- Location: Caniapiscau, Côte-Nord, Quebec
- Coordinates: 53°35′34″N 68°53′52″W﻿ / ﻿53.59278°N 68.89777°W
- Basin countries: Canada
- Max. length: 36 kilometres (22 mi)
- Max. width: 6 kilometres (3.7 mi)
- Surface area: 103 square kilometres (40 sq mi)

= Lake Bermen =

Body of water in Quebec province, Canada

Lake Bermen (Lac Bermen, formerly known as Lac Allemand) is a 103 km2 lake in the province of Quebec, Canada.
The lake is on ancient rocks of the Superior Province where gold mineralization has been found.
It is named after Claude de Bermen de la Martinière (1636–1719), a senior official in New France.

==Location==

The Lake Bermen region (NTS 23F) is in the centre of the province of Quebec near the border with Labrador.
It is northwest of the town of Fermont and south of the Caniapiscau Reservoir.
The region is accessible by float plane from Fermont or by helicopter from Wabush airport in Labrador.
There are less than two inhabitants per 1 km2.
Lake Bermen is in the unorganized territory of Caniapiscau in the Côte-Nord region of Quebec.

==Hydrography==

Lake Bermen is 36 km long and 6 km wide, and has an area of 103 km2.
It is in a swampy area about 50 km southeast of Caniapiscau Reservoir.
The lake is fed by several bodies of water further south, and drains to the north via lakes Rossignol and Guillemot to the Caniapiscau River.

==Climate==

The lake is in the subarctic climate zone.
Average annual precipitation is 813 mm, of which 522 mm falls in the spring and summer.
Mean annual temperature is -3.7 C, and ranges from -20.6 C in winter to 11.8 C in summer.
There are on average 94 days without freezing each year, between June 10 and September 14.

==Geology==

The Lake Bermen area contains Archean rocks of the southeastern end of the Superior Province.
The region contains metamorphic rocks of granulite facies and plutonic rocks, mostly belonging to the south and north domains of the Ashuanipi Complex, with some belonging to the Caniapiscau Domain.
The north and south Ashuanipi are separated by east-west oriented faults.

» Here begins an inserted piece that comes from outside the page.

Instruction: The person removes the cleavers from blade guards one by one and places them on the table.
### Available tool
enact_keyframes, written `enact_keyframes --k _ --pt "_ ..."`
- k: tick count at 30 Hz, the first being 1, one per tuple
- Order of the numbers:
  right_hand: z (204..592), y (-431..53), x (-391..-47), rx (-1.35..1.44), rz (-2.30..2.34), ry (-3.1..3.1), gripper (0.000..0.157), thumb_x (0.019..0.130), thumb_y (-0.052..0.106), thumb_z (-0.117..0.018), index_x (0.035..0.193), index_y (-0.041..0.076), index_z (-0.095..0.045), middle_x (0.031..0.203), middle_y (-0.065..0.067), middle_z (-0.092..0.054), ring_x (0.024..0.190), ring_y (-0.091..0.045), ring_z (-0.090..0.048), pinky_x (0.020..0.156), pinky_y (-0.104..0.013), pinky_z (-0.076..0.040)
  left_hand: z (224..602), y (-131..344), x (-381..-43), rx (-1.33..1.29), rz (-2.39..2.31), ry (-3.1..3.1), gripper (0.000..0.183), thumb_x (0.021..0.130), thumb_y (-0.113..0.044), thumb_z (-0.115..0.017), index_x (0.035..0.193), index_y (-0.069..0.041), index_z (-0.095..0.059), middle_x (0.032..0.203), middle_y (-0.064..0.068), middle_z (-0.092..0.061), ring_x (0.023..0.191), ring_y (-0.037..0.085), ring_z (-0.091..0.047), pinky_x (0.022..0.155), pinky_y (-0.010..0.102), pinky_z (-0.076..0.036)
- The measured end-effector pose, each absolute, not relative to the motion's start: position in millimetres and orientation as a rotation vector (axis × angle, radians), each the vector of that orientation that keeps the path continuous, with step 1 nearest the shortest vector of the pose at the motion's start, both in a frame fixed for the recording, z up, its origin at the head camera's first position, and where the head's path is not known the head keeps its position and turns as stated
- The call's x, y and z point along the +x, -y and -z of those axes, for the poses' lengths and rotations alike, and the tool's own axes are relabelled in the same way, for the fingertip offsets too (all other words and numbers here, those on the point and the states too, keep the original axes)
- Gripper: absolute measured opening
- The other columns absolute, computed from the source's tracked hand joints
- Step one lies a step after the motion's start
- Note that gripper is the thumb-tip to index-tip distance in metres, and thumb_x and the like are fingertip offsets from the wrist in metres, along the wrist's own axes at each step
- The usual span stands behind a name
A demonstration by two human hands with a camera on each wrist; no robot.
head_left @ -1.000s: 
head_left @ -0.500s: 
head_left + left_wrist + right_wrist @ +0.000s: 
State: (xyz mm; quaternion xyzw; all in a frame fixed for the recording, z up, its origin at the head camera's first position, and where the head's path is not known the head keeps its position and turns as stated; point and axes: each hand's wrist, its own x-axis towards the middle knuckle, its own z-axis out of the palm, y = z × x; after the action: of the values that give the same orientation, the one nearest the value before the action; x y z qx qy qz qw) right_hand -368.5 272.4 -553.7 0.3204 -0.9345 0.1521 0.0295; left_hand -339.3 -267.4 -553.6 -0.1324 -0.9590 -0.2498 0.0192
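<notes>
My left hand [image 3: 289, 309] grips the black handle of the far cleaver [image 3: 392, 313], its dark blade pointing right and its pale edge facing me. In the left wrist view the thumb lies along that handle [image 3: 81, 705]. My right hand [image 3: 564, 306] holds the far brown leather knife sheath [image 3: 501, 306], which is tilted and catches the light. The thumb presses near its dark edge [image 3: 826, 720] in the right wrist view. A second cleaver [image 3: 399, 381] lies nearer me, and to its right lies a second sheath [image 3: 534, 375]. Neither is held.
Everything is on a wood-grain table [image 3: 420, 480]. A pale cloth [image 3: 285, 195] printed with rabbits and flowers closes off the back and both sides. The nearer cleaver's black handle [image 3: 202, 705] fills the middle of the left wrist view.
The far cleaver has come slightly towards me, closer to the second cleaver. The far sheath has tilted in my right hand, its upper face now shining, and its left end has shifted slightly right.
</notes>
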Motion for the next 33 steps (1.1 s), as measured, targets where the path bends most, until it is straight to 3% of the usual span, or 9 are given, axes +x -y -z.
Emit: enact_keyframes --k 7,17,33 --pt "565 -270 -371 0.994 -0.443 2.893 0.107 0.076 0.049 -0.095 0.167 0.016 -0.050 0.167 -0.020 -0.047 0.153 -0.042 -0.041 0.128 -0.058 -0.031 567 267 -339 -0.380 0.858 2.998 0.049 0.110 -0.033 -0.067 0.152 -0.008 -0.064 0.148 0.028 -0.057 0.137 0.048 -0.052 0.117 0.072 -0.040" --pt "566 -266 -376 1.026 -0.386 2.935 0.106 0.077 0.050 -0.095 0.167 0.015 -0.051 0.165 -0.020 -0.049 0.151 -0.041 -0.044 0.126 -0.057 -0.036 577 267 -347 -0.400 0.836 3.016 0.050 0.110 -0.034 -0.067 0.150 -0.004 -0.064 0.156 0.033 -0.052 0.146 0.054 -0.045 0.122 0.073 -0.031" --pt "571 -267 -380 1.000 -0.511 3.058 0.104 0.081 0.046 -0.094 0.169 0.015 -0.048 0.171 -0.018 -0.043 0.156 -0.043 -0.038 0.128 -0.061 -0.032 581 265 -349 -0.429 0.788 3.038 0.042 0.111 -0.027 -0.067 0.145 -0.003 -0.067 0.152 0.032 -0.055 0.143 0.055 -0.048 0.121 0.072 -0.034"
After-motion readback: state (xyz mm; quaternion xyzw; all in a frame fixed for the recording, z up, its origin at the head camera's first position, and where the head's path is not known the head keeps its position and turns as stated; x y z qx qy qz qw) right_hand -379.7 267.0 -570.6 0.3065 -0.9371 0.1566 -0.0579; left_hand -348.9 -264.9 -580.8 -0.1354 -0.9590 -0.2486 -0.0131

The Ashuanipi complex consists of gneiss rocks (ca 2.71 Ga) with early intrusions (ca 2.69 Ga) of tonalite and gabbro.
The rocks were deformed and metamorphosed before emplacement of syntectonic diatexites (ca 2.66-2.68 Ga).
The diatexites could be the product of fusion of the paragneisses of the Opinaca Subprovince and some of the tonalities and mafic gneisses of the La Grande Subprovince.
Later intrusions of felsic granitoids (ca 2.63-2.64 Ga) cut the diatexites and their surrounding gneisses.

The region has promise as a source of minerals, and several gold mineralizations have been found.
The most interesting mineralizations are associated with interbedded iron formations with metavolcanic and metasedimentary units.

==Name==

Lake Bermen was renamed in 1945 after Claude de Bermen de la Martinière (1636–1719), a noble from Perche, France and a relative of Louis de Rouvroy, duc de Saint-Simon (1675–1755).
Bermen came to Quebec City in 1662, and served as a seigneurial judge in Beauport and on Île d'Orléans.
In 1678 he became a member of the Sovereign Council of New France.
He owned the seigneury of Lauzon for several years, and in 1692 acquired the neighboring seigneury of La Martinière.
Bermen became Keeper of the Seals of the council in 1700, and Lieutenant General of the Prévôté of Québec in 1703.
In 1710, despite opposition from the intendant Jacques Raudot, he became the first member of the Conseil Supérieur.
In 1714 the intendant Michel Bégon de la Picardière delegated his powers to him.